Task description =>
All that is needed is the run of lines from the top of the entries to the line with "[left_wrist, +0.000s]", that line included, repeated exactly and free of pictures.

Records supplied =>
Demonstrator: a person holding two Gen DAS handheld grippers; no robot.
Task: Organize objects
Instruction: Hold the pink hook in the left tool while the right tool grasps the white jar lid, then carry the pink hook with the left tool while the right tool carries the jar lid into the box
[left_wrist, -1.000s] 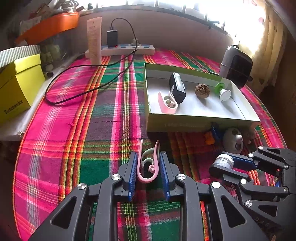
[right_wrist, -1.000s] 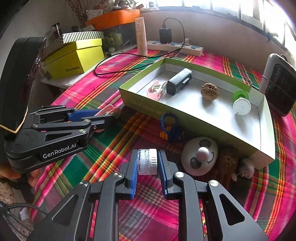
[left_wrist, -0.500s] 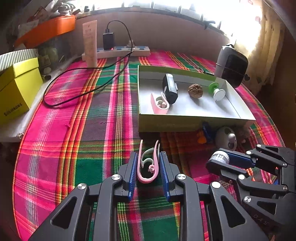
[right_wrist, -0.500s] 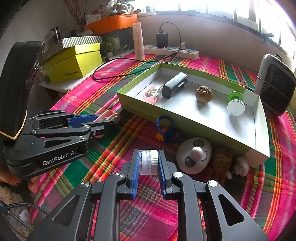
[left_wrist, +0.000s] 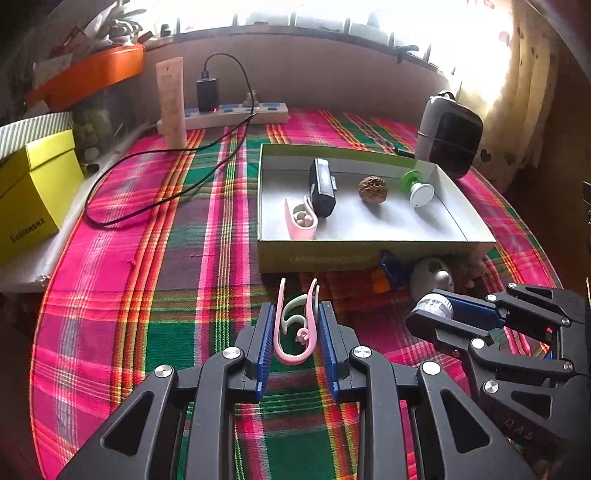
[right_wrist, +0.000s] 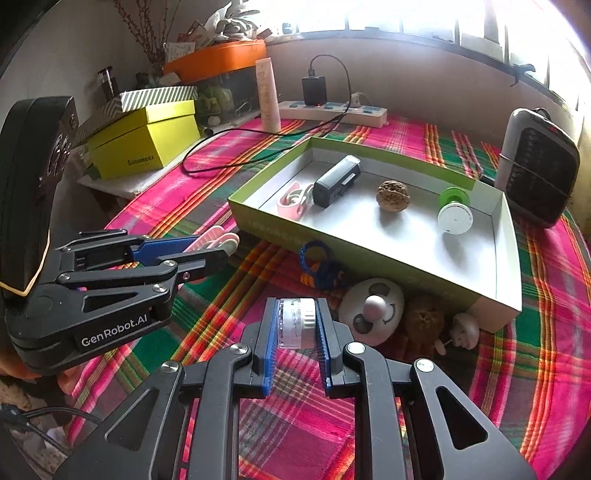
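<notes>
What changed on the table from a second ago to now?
Not much. The right tool squeezed a bit tighter onto the small clear jar with the white lid. The left tool kept its grip on the pink clip. The open box looks a little farther off, but the black case, walnut and green-and-white spool inside stayed put.

So the tray (right_wrist: 511, 236) sits mid-bench (left_wrist: 122, 280), and in it, left to right: a clip (left_wrist: 300, 221), a small box-shaped gadget (left_wrist: 322, 187) just behind it, a walnut (left_wrist: 373, 189), then a spool (left_wrist: 419, 188) by the right wall. In front of the tray's near wall lie a braided ring (right_wrist: 320, 264), a round face toy (right_wrist: 371, 310), another walnut (right_wrist: 424, 321) and a tiny mushroom figure (right_wrist: 463, 330). The power strip (left_wrist: 236, 112) runs along the back, with a tube (left_wrist: 171, 101) standing at its left end. A heater (right_wrist: 535, 170) is behind the tray's right corner, and stacked boxes (right_wrist: 144, 136) are off left.
</notes>
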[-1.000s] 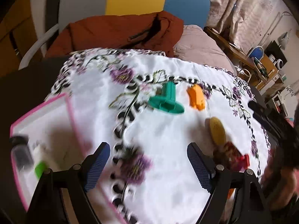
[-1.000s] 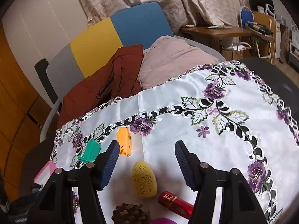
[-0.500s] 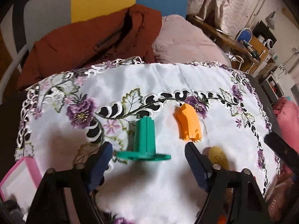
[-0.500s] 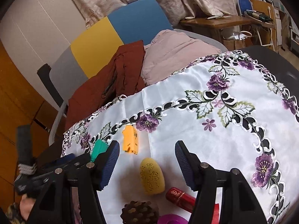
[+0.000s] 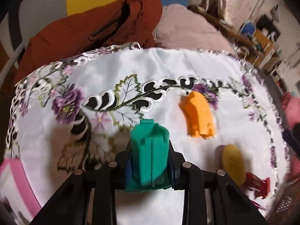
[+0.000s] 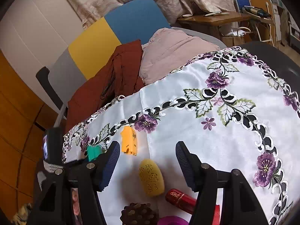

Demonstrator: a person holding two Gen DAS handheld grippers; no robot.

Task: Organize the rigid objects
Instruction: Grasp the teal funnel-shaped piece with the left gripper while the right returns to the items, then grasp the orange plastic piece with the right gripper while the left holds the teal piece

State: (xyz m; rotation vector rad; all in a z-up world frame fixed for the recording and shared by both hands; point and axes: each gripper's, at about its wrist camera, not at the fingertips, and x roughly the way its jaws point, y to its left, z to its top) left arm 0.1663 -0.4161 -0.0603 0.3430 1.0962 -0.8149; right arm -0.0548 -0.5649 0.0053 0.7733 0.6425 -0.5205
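Left claw (image 5: pixel 150 164), jaws just closed, pinches the ribbed green plastic piece (image 5: pixel 149 153) on the embroidered satin surface (image 5: pixel 168 65), smooth orange block (image 5: pixel 198 116) at 2 o'clock; right claw (image 6: pixel 147 166) half-open, empty, over the textured yellow oval (image 6: pixel 151 180), only this view showing the bare cloth (image 6: pixel 215 140) at 1 o'clock.

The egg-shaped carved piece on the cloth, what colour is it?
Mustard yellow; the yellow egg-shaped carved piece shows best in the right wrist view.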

Response to this exercise =>
Demonstrator: a person holding two Gen DAS handheld grippers; no robot.
Task: Organize objects
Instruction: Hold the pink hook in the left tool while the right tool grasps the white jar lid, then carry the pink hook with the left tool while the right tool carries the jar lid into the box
[left_wrist, -1.000s] 
[right_wrist, -1.000s] 
[left_wrist, -0.500s] 
[right_wrist, -0.500s] 
[left_wrist, +0.000s] 

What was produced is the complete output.